» TASK PROMPT:
Word for word, transcribe the data below.

== MATERIAL PROVIDED

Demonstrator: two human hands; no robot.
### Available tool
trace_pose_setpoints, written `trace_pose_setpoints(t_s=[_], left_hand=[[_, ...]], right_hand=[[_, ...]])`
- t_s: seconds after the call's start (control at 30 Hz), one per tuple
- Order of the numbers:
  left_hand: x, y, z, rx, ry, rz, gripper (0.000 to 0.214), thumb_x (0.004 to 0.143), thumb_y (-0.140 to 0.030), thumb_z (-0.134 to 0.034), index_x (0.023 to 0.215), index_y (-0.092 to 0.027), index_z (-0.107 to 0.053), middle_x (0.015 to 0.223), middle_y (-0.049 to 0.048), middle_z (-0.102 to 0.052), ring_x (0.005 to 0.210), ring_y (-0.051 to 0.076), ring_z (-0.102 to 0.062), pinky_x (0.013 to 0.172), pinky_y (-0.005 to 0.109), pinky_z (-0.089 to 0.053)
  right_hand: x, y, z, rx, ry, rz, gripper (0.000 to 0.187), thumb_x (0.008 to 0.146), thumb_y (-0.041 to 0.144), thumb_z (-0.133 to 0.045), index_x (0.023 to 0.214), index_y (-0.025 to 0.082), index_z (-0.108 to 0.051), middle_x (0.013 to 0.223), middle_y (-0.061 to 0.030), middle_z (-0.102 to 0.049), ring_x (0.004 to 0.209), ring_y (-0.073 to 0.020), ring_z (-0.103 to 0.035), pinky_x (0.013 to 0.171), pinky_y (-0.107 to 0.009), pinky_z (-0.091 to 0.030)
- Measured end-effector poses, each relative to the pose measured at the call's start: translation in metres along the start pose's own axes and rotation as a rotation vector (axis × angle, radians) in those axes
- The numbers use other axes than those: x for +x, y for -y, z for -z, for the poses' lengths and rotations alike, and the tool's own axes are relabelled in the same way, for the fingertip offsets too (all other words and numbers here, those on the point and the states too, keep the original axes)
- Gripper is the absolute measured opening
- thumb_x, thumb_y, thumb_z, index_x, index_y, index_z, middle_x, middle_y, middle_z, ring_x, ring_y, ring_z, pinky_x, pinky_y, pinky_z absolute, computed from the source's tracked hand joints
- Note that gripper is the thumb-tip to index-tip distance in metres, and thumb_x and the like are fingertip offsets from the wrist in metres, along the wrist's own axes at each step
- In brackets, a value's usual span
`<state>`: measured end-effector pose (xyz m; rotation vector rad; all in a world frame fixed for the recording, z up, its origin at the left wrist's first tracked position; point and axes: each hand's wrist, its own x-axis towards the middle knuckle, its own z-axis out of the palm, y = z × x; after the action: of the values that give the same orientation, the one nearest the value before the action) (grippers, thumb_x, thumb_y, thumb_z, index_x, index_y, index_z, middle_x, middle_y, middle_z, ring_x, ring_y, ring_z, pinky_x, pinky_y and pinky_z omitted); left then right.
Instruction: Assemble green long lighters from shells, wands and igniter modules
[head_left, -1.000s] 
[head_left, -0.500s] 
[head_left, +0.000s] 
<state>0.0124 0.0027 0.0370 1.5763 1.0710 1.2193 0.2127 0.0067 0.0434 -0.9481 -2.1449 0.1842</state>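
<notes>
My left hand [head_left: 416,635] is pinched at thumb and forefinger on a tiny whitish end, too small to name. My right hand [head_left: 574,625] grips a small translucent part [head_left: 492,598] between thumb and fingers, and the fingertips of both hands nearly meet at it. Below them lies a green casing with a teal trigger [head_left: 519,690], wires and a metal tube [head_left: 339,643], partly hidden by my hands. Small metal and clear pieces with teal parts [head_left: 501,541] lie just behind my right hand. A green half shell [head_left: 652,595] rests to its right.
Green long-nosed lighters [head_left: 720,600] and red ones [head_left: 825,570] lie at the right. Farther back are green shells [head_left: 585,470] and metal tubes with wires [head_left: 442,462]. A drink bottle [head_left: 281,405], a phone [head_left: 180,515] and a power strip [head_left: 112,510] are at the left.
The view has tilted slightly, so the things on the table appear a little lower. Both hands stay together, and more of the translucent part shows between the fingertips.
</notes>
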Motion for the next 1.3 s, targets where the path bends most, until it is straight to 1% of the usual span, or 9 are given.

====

» TASK RESPONSE:
Demonstrator: two human hands; no robot.
### Available tool
trace_pose_setpoints, written `trace_pose_setpoints(t_s=[_], left_hand=[[_, ...]], right_hand=[[_, ...]])`
- t_s: seconds after the call's start (control at 30 Hz), one per tuple
- Order of the numbers:
  left_hand: x, y, z, rx, ry, rz, gripper (0.000 to 0.214), thumb_x (0.004 to 0.143), thumb_y (-0.140 to 0.030), thumb_z (-0.134 to 0.034), index_x (0.023 to 0.215), index_y (-0.092 to 0.027), index_z (-0.107 to 0.053), middle_x (0.015 to 0.223), middle_y (-0.049 to 0.048), middle_z (-0.102 to 0.052), ring_x (0.005 to 0.210), ring_y (-0.051 to 0.076), ring_z (-0.102 to 0.062), pinky_x (0.013 to 0.172), pinky_y (-0.005 to 0.109), pinky_z (-0.089 to 0.053)
  right_hand: x, y, z, rx, ry, rz, gripper (0.000 to 0.187), thumb_x (0.008 to 0.146), thumb_y (-0.041 to 0.144), thumb_z (-0.133 to 0.045), index_x (0.023 to 0.214), index_y (-0.025 to 0.082), index_z (-0.108 to 0.051), middle_x (0.013 to 0.223), middle_y (-0.061 to 0.030), middle_z (-0.102 to 0.049), ring_x (0.004 to 0.209), ring_y (-0.073 to 0.020), ring_z (-0.103 to 0.035), pinky_x (0.013 to 0.171), pinky_y (-0.107 to 0.009), pinky_z (-0.091 to 0.030)
- Measured end-effector poses, each relative to the pose measured at the call's start: translation in metres along the start pose's own axes and rotation as a rotation vector (axis × angle, radians) in those axes
- The numbers use other axes than those: x for +x, y for -y, z for -z, for the poses' lengths and rotations alike, and the tool's own axes are relabelled in the same way, for the fingertip offsets too (all other words and numbers here, those on the point and the states too, keep the original axes)
- Gripper is the absolute measured opening
- thumb_x, thumb_y, thumb_z, index_x, index_y, index_z, middle_x, middle_y, middle_z, ring_x, ring_y, ring_z, pinky_x, pinky_y, pinky_z absolute, computed from the source's tracked hand joints
- Note that gripper is the thumb-tip to index-tip distance in metres, and thumb_x and the like are fingertip offsets from the wrist in metres, along the wrist's own axes at each step
- In brackets, a value's usual span
`<state>`: measured end-effector pose (xyz m; rotation vector rad; all in a world frame fixed for the recording, z up, its origin at the left wrist's first tracked position; point and axes: each hand's wrist, its own x-axis towards the middle knuckle, its own z-axis out of the palm, y = z × x; after the action: of the values that give the same orientation, the one nearest the value before the action) (grippers, thumb_x, thumb_y, thumb_z, index_x, index_y, index_z, middle_x, middle_y, middle_z, ring_x, ring_y, ring_z, pinky_x, pinky_y and pinky_z omitted); left then right.
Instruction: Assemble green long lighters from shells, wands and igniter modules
[head_left, -1.000s] 
[head_left, -0.500s] 
[head_left, +0.000s] 
<state>0.0124 0.0027 0.0370 1.5763 1.0710 1.2193 0.2127 0.0067 0.0434 -0.9481 -2.1449 0.1842</state>
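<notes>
My left hand [head_left: 416,635] is pinched at thumb and forefinger on a tiny whitish end, too small to name. My right hand [head_left: 574,625] grips a small translucent part [head_left: 492,598] between thumb and fingers, and the fingertips of both hands nearly meet at it. Below them lies a green casing with a teal trigger [head_left: 519,690], wires and a metal tube [head_left: 339,643], partly hidden by my hands. Small metal and clear pieces with teal parts [head_left: 501,541] lie just behind my right hand. A green half shell [head_left: 652,595] rests to its right.
Green long-nosed lighters [head_left: 720,600] and red ones [head_left: 825,570] lie at the right. Farther back are green shells [head_left: 585,470] and metal tubes with wires [head_left: 442,462]. A drink bottle [head_left: 281,405], a phone [head_left: 180,515] and a power strip [head_left: 112,510] are at the left.
The view has tilted slightly, so the things on the table appear a little lower. Both hands stay together, and more of the translucent part shows between the fingertips.
</notes>
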Motion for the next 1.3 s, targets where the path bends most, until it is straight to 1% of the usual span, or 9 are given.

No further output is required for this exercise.